#### [What is needed]
Which lines of the records contain "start"? Collect every one of them.
===== Given information =====
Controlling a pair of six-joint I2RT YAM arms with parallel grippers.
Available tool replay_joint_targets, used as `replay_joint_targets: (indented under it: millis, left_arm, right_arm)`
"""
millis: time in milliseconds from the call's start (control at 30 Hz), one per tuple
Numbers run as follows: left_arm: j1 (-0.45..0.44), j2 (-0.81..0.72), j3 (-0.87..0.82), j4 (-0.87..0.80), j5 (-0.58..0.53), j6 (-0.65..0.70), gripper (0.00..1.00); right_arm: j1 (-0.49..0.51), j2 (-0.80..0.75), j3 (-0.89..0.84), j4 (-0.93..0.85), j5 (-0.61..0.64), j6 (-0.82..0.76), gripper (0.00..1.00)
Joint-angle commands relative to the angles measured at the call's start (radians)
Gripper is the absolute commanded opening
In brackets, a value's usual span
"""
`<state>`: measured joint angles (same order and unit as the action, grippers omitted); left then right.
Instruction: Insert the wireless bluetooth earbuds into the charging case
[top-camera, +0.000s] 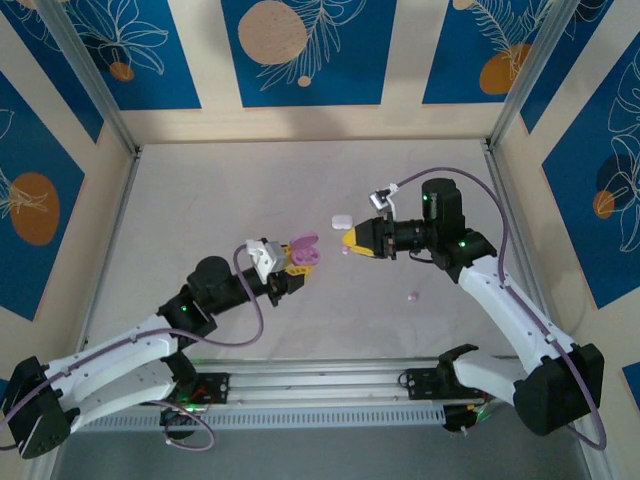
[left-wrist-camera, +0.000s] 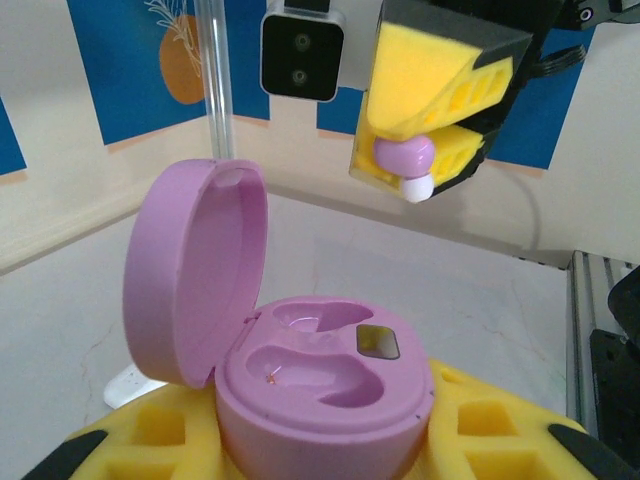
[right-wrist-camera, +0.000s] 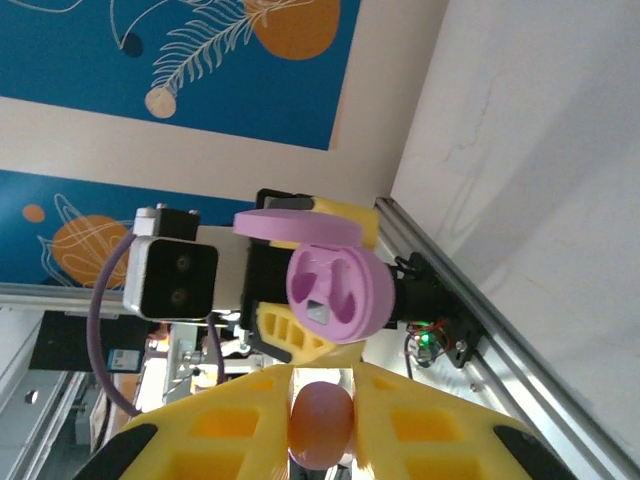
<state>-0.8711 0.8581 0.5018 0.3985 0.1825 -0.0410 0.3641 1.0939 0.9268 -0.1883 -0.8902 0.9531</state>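
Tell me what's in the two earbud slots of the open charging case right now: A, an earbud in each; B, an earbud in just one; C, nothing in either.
C: the left wrist view looks straight into the open charging case and both slots are bare, while the right gripper pinches an earbud apart from the case.

A pale, faintly marbled worktop (top-camera: 230, 190) is boxed in on three sides by cream walls. The walls carry blue panels (top-camera: 340, 60) printed with white leaf outlines and orange discs (top-camera: 272, 32). Slanting metal posts (top-camera: 85, 75) stand at the two far corners, and a ribbed metal rail (top-camera: 320, 383) runs along the near edge.
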Motion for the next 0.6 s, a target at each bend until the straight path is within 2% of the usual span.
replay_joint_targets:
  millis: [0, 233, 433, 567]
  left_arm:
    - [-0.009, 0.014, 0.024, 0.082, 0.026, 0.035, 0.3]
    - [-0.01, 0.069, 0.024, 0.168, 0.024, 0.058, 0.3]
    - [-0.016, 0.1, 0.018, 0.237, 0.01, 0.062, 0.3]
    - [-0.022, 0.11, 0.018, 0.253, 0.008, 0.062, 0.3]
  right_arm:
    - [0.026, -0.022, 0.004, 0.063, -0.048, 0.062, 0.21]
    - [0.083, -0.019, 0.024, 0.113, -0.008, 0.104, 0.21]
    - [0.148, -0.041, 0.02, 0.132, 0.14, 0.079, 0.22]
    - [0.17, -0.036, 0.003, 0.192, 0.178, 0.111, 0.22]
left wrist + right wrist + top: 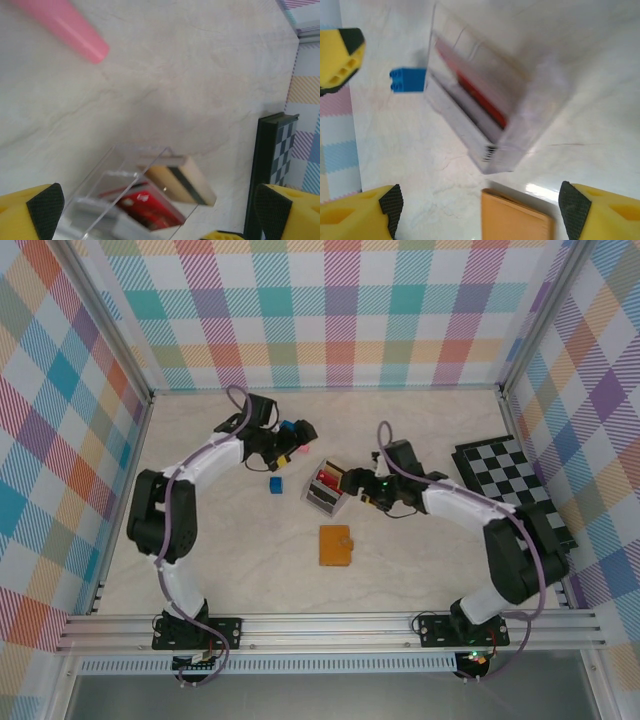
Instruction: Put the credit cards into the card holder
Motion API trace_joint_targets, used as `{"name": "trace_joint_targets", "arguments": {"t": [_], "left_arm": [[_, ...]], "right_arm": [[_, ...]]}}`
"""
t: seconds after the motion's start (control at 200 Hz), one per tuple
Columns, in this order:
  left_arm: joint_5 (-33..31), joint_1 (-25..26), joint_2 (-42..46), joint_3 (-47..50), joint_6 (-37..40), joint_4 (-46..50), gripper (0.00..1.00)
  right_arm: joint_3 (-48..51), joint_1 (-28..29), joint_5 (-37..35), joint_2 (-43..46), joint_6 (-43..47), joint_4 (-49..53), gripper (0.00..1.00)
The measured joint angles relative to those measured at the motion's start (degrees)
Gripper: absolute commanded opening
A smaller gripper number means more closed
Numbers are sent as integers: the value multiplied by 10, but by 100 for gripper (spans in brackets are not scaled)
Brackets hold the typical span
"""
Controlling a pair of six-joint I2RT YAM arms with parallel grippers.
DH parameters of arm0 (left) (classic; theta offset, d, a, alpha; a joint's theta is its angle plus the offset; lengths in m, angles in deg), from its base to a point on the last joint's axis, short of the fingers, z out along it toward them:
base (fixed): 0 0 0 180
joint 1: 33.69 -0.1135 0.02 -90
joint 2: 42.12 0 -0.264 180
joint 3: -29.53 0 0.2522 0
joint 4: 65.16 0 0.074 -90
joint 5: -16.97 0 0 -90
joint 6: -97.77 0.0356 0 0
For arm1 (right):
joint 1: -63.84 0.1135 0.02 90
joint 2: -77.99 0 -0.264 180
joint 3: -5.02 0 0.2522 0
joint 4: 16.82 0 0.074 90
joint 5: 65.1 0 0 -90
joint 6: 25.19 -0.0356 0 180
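From above, the left arm curls up the left side and bends inward, the left gripper (292, 445) beyond a blue cube (276, 483), while the right gripper (352, 487) reaches in low beside the clear stand (322, 500) holding the credit cards (325, 480). The card holder (336, 545) lies flat nearer the bases. Left wrist: fingers (45, 210) spread wide, empty, above the stand. Right wrist: pads (575, 205) wide apart too, gripping nothing, with stand and cards ahead.

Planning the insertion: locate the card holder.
Top view: the card holder lies mid-table between the arms, just nearer their bases than the clear card stand.
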Motion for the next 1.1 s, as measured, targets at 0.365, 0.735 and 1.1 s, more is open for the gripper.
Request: {"name": "trace_joint_targets", "arguments": {"t": [0.365,0.735,1.1], "left_arm": [[83,5,-131,-92,-6,-22,100],[154,51,-185,-153,-10,-18,99],[178,117,-244,-276,-17,13,99]], "right_arm": [[80,-34,-59,106,0,68,88],[89,-39,-160,168,-2,147,88],[115,-40,-233,250,3,183,86]]}}
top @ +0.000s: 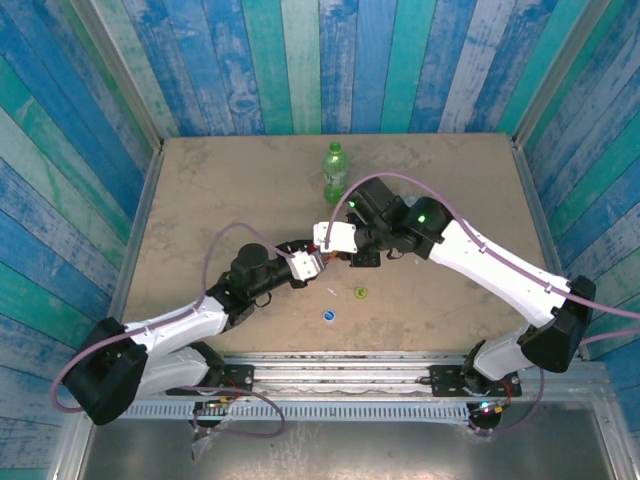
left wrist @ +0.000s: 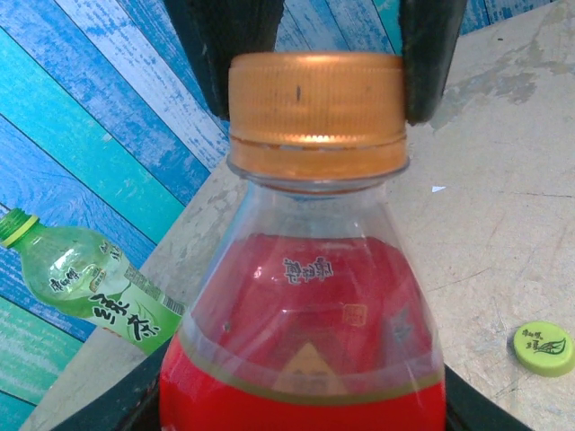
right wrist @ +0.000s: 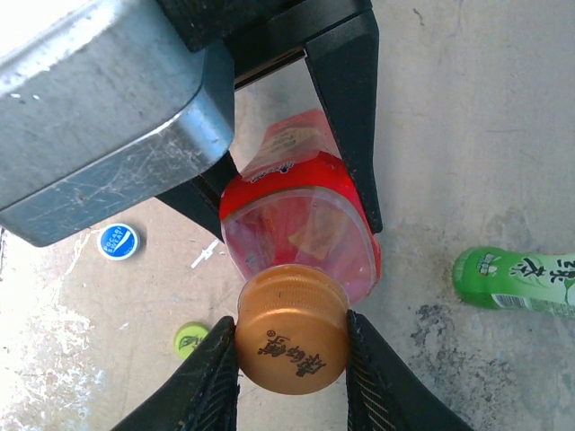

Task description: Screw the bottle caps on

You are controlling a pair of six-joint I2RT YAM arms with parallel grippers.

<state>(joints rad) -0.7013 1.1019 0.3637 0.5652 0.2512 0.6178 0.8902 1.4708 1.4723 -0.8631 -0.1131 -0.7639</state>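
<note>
Centre of the tan table (top: 200, 190): the left gripper (right wrist: 292, 215) is clamped on the body of the red-labelled clear plastic bottle (left wrist: 305, 314). The right gripper (right wrist: 292, 364) pinches the orange ribbed plastic cap (left wrist: 314, 112) seated on its neck. A green plastic bottle (top: 335, 172) stands near the far edge. A blue round cap (top: 328, 316) and a yellow-green round cap (top: 360, 292) lie toward the near edge.

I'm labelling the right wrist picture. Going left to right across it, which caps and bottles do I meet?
blue cap → yellow-green cap → orange cap → green bottle
</note>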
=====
#### [Response]
millis: time in milliseconds from the call's start (control at 30 Hz), one per tuple
Joint-angle commands relative to the angles measured at the call's start (radians)
t: seconds after the motion's start (control at 200 Hz), one per tuple
The measured joint angles relative to those measured at the motion's start (degrees)

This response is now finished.